- STORED DATA:
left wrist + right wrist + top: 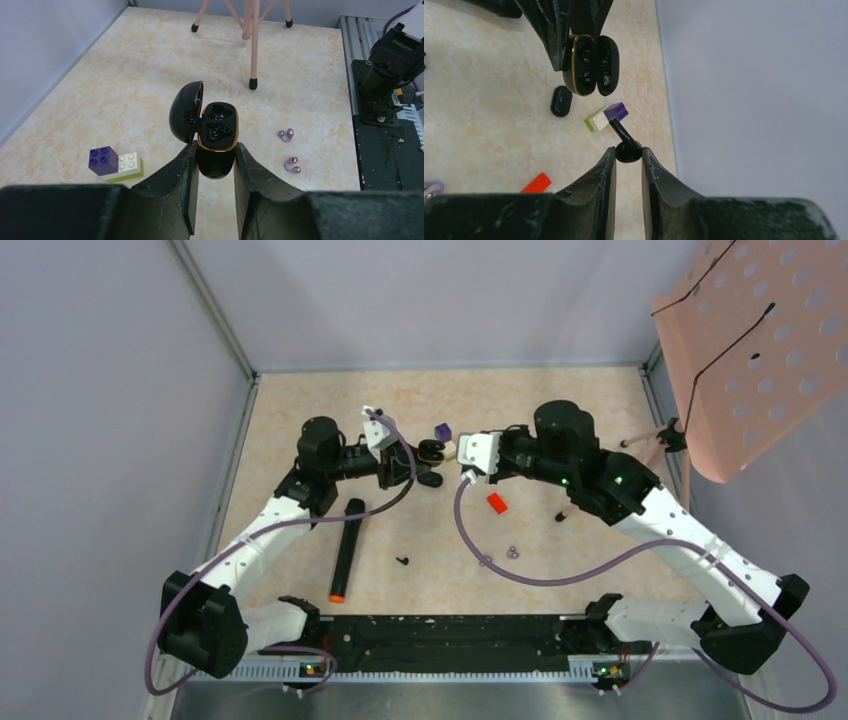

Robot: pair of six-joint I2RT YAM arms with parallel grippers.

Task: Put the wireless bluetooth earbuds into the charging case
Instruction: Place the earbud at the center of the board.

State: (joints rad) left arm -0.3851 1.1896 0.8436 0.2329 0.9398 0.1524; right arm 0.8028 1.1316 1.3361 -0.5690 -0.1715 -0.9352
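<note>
One earbud point(627, 149) is pinched stem-forward in my right claw point(628, 155), near the open charging case point(218, 131) clamped in my left claw point(215, 149); by my judgement nothing is seated yet, and another black earbud point(560, 101) lies on the counter point(484, 75) beside the case.

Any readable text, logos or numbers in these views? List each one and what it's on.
None: no text can be read in any view.
charging case: glossy black with a gold rim, no logo showing.
earbud: plain black, no marking.
toy bricks: studs too small to show any embossing.
black marker: too small in the top view to read any print.
red block: plain.
</note>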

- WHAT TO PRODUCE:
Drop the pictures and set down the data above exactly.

- EXERCISE RESPONSE:
left wrist + right wrist + top: 

Robot: pair of six-joint I2RT YAM arms with parallel grippers.

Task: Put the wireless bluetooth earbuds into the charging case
Instruction: Place the earbud at the center of the board.

State: (joints rad) left arm -0.3851 1.1896 0.8436 0.2329 0.9398 0.1524; right arm 0.8028 1.1316 1.3361 -0.5690 -0.1715 -0.9352
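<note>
One earbud point(627, 149) is pinched stem-forward in my right claw point(628, 155), near the open charging case point(218, 131) clamped in my left claw point(215, 149); by my judgement nothing is seated yet, and another black earbud point(560, 101) lies on the counter point(484, 75) beside the case.

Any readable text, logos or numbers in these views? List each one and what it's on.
None: no text can be read in any view.
charging case: glossy black with a gold rim, no logo showing.
earbud: plain black, no marking.
toy bricks: studs too small to show any embossing.
black marker: too small in the top view to read any print.
red block: plain.
</note>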

With this, the exercise is finished.